Wrestling With Title IX

By JOHN IRVING

DORSET, Vt.
Title IX, the federal law that prohibits sex discrimination in educational programs receiving federal assistance, may be in for an overhaul. This week a committee appointed by the Bush administration will hold its final meetings before submitting its recommendations for changing the law to Secretary of Education Rod Paige. Since Title IX was enacted in 1972, it has been the subject of debate — much of it misguided — about its application to college athletics. At issue now is how to alter the law — or not — so that, as Secretary Paige has put it, we can find ways of "expanding opportunities to ensure fairness for all college athletes."

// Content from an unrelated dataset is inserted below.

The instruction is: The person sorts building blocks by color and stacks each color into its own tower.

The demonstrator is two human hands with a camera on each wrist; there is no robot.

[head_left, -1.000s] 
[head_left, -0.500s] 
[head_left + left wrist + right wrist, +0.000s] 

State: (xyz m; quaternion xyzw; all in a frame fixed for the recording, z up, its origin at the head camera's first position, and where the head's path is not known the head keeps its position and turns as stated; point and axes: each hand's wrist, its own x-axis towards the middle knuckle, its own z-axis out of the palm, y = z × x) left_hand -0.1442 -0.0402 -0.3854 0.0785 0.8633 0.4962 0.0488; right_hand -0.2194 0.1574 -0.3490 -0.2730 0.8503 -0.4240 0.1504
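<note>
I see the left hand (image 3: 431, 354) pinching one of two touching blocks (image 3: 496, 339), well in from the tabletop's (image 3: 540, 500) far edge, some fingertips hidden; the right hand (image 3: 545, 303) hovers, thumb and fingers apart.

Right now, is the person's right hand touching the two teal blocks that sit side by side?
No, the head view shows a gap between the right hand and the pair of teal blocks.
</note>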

I hope the commission will realize that what's wrong with Title IX isn't Title IX. What's wrong is that, in practice, there are two Title IX's. The first Title IX was the one passed by Congress in 1972 to put an end to sex discrimination in schools — good for the original Title IX! The second Title IX, the one currently enforced, is the product of a policy interpretation in 1979 by the Department of Education's Office for Civil Rights (but never debated or approved by Congress) — and which is functioning as a gender quota law.

In its prohibition against sex discrimination, the 1972 law expressly states as "exceptions" any "preferential or disparate treatment because of imbalance in participation" or any "statistical evidence of imbalance." In English, this means that Congress recognized that the intent of Title IX was not to establish gender quotas or require preferential treatment as reparation for past discrimination. Smart thinking — after all, the legislation was intended to prohibit discrimination against either sex.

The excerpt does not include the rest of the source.